* Exercise goal: Only lines with the string "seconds" matter here; gather them from the material below.

* Data shown:
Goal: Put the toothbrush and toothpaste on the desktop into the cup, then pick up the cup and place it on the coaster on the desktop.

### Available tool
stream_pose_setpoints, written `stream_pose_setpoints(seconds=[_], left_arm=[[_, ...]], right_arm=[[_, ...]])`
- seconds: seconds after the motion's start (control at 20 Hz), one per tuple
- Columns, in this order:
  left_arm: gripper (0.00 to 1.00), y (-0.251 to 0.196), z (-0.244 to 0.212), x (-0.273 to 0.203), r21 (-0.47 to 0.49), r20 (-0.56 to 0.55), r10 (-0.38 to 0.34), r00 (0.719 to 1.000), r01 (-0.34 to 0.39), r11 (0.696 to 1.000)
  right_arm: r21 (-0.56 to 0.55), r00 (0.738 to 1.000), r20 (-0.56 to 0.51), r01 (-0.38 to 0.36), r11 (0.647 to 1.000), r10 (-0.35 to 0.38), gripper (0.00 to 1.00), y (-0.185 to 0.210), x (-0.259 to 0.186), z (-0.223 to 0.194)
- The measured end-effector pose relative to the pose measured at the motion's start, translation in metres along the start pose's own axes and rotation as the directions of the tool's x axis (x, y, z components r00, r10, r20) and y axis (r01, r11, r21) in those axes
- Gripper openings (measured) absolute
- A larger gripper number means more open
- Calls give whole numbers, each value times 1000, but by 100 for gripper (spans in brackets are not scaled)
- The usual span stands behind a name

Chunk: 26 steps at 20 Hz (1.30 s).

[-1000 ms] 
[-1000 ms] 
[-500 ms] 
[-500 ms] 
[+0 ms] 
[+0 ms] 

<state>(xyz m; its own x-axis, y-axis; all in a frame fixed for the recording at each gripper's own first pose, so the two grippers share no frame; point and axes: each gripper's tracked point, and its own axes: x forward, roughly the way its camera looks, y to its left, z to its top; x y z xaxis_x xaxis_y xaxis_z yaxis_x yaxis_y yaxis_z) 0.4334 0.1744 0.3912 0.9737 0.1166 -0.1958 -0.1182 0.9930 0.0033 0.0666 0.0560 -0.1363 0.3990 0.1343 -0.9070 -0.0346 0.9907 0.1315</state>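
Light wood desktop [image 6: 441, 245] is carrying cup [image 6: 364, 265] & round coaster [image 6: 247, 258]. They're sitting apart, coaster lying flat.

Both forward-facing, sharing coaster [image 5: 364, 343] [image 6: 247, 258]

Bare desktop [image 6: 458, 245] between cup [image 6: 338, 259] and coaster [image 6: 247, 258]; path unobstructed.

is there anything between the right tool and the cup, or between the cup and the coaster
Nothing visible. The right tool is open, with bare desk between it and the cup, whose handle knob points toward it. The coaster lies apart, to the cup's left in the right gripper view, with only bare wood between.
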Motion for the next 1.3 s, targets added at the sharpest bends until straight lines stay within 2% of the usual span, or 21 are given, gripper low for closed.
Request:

* Task solution:
stream_pose_setpoints, written `stream_pose_setpoints(seconds=[_], left_arm=[[_, ...]], right_arm=[[_, ...]])`
- seconds: seconds after the motion's start (control at 20 Hz), one per tuple

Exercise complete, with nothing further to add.